--- Data for processing Enclosed Below ---
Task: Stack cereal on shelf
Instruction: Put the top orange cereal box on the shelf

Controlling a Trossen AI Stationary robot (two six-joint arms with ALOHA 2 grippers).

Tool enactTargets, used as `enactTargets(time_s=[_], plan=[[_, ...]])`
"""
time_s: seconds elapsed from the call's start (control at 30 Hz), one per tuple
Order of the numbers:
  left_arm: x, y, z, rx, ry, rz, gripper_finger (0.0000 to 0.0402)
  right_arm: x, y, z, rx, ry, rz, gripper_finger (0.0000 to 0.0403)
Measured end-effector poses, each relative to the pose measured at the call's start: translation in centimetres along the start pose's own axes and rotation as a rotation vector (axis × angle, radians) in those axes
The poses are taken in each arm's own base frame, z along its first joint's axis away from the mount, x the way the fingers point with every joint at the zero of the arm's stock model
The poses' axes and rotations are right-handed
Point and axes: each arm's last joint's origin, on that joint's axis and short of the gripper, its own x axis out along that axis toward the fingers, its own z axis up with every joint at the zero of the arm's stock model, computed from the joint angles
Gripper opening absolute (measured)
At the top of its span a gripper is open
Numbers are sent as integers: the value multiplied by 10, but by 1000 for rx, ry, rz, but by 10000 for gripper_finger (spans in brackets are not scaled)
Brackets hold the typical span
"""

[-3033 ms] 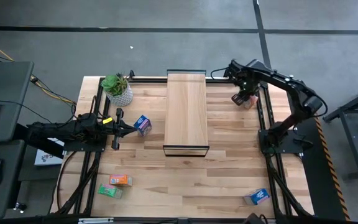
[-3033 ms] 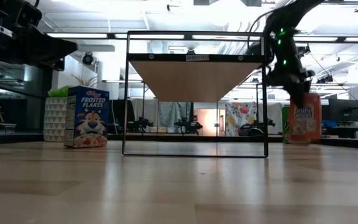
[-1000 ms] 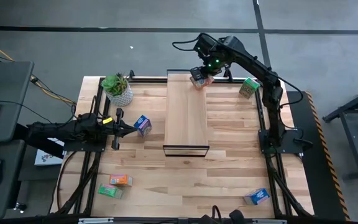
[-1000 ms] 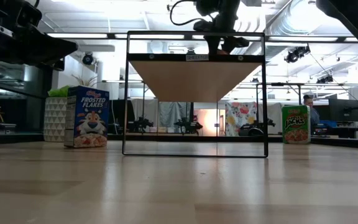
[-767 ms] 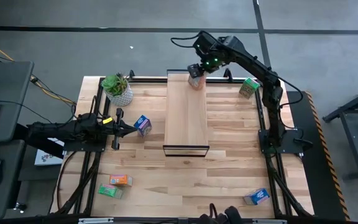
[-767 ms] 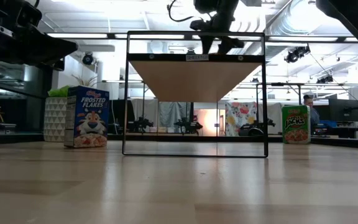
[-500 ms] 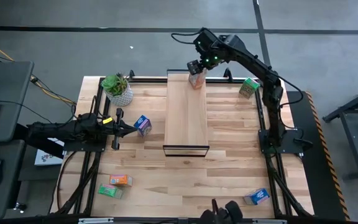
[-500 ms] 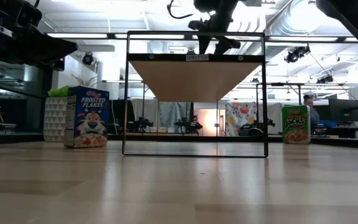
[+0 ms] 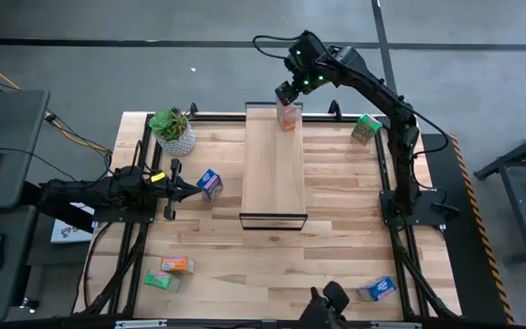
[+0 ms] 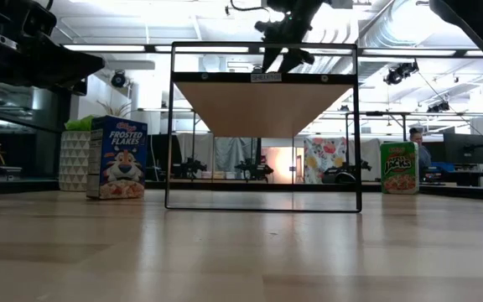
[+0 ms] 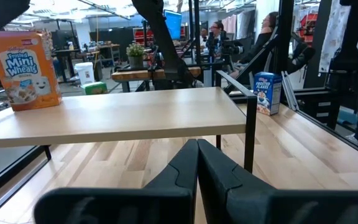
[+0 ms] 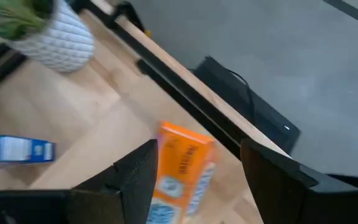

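Observation:
An orange cereal box [image 9: 288,117] stands upright on the far end of the light-wood shelf [image 9: 275,174]. The left wrist view shows its base on the plank [image 11: 22,70]. My right gripper [image 9: 287,92] hovers open just above the box and clear of it. In its own view its fingers [image 12: 137,175] stand either side of the box [image 12: 182,169]. My left gripper [image 9: 173,190] waits shut at the table's left, next to a blue cereal box [image 9: 210,183]. A green cereal box [image 9: 366,128] stands at the far right.
A potted plant [image 9: 173,131] stands at the far left corner. An orange box [image 9: 178,265] and a green box [image 9: 161,281] lie near the front left, and a blue box [image 9: 376,290] at the front right. A dark object [image 9: 327,306] shows at the near edge.
My right gripper has set the orange box upright on the shelf's far end, opened and let go. It has then risen a little toward the far edge, tipping and rolling its wrist. The box stays standing where it was put.

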Motion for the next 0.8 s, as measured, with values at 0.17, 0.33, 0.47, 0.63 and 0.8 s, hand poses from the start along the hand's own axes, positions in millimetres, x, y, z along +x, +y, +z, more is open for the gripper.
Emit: enactTargets(time_s=[0.17, 0.33, 0.47, 0.63, 0.8], plan=[[0, 0, 0, 0, 0, 0, 1, -25, -3, 1, -131, -64, 10, 222], [0, 0, 0, 0, 0, 0, 1, -55, -6, 1, -206, -141, 9, 222], [0, 0, 0, 0, 0, 0, 1, -76, -7, -8, -199, -124, 2, 221], [0, 0, 0, 0, 0, 0, 1, -89, -6, -23, -159, -65, -9, 189], [0, 0, 0, 0, 0, 0, 1, -82, -2, -44, -114, -52, -152, 99]])
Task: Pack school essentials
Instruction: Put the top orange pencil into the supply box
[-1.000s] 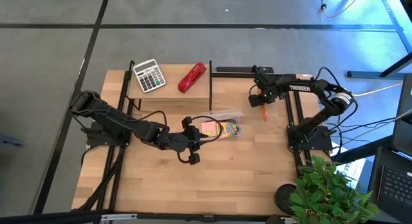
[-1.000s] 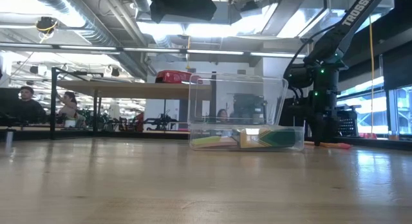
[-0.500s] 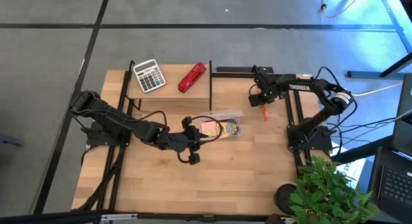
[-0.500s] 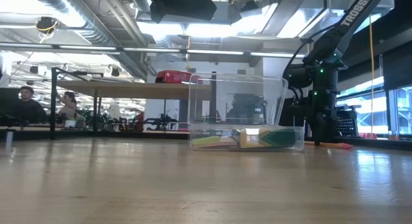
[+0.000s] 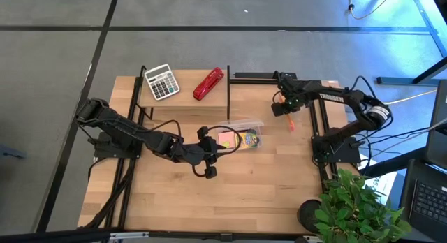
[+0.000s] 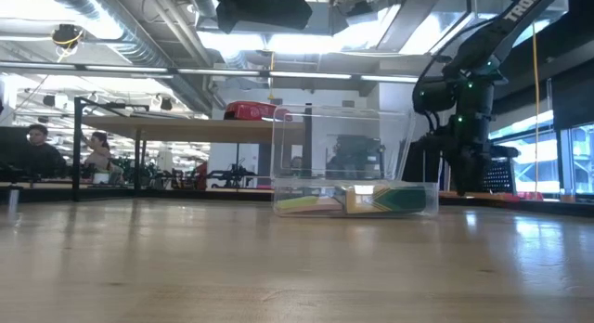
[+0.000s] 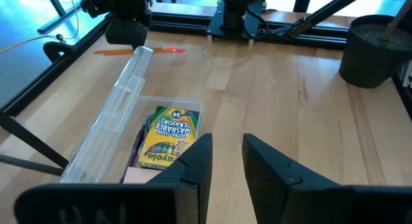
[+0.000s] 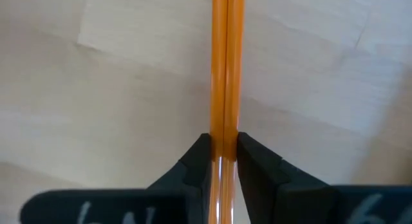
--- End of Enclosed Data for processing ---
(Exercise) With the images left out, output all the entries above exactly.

(Output for this exercise)
Task: Stack cereal on shelf
Instruction: Put the top orange cereal box on the shelf

Controlling a Trossen AI Stationary robot (two six-joint arms with ALOHA 2 grippers).

Tool enactTargets, used as `enactTargets(time_s=[_], plan=[[_, ...]])`
"""
time_s: seconds elapsed from the call's start (control at 30 Hz), one per tuple
Order of the numbers:
  left_arm: x, y, z, rx, ry, rz, gripper_finger (0.0000 to 0.0402)
  right_arm: x, y, z, rx, ry, rz, gripper_finger (0.0000 to 0.0403)
Measured end-effector poses, each relative to the pose measured at the call's start: translation in centimetres along the start pose's own axes and rotation as a rotation vector (axis × angle, radians) in those axes
The poses are taken in each arm's own base frame, z along its first joint's axis away from the mount, x the way the fingers point with every joint at the zero of the arm's stock model
The poses' axes and rotations are right-handed
Point and axes: each arm's last joint's origin, on that joint's axis and short of the gripper, its own x axis out along that axis toward the fingers, its own z axis up with every joint at the zero of the arm's stock model, computed from the joint angles
Gripper opening absolute (measured)
At the top of its span a gripper is open
Numbers are sent as integers: the value multiplied by 10, but by 1000 for rx, ry, rz, but by 10000 for gripper_finger (spans in brackets are not scaled)
Brackets hold the typical span
"""

[-3033 ms] 
[-3033 ms] 
[-1000 ms] 
[-1000 ms] 
[-767 ms] 
[-767 ms] 
[-500 ms] 
[-500 ms] 
[+0 ms] 
[+0 ms] 
[+0 ms] 
[+0 ms] 

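Observation:
An orange cereal box [image 9: 288,117] stands upright on the far end of the light-wood shelf [image 9: 275,174]. The left wrist view shows its base on the plank [image 11: 22,70]. My right gripper [image 9: 287,92] hovers open just above the box and clear of it. In its own view its fingers [image 12: 137,175] stand either side of the box [image 12: 182,169]. My left gripper [image 9: 173,190] waits shut at the table's left, next to a blue cereal box [image 9: 210,183]. A green cereal box [image 9: 366,128] stands at the far right.
A potted plant [image 9: 173,131] stands at the far left corner. An orange box [image 9: 178,265] and a green box [image 9: 161,281] lie near the front left, and a blue box [image 9: 376,290] at the front right. A dark object [image 9: 327,306] shows at the near edge.
My right gripper has set the orange box upright on the shelf's far end, opened and let go. It has then risen a little toward the far edge, tipping and rolling its wrist. The box stays standing where it was put.
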
Motion for the next 0.8 s, as measured, with values at 0.17, 0.33, 0.47, 0.63 and 0.8 s, hand poses from the start along the hand's own axes, positions in millimetres, x, y, z along +x, +y, +z, more is open for the gripper.
Emit: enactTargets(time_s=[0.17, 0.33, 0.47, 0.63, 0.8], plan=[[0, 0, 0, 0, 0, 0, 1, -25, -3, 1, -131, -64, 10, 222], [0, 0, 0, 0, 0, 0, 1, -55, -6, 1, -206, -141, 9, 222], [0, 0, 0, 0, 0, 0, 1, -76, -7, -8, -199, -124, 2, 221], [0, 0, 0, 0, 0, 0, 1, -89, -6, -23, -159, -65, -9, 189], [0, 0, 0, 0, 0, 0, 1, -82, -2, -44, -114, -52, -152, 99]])
Task: Pack school essentials
Instruction: Put the top orange pencil into the supply box
[-1.000s] 
[-1.000s] 
[-0.500s] 
[-0.500s] 
[+0.000s] 
[+0.000s] 
[+0.000s] 
[+0.000s] 

The requested output is now complete.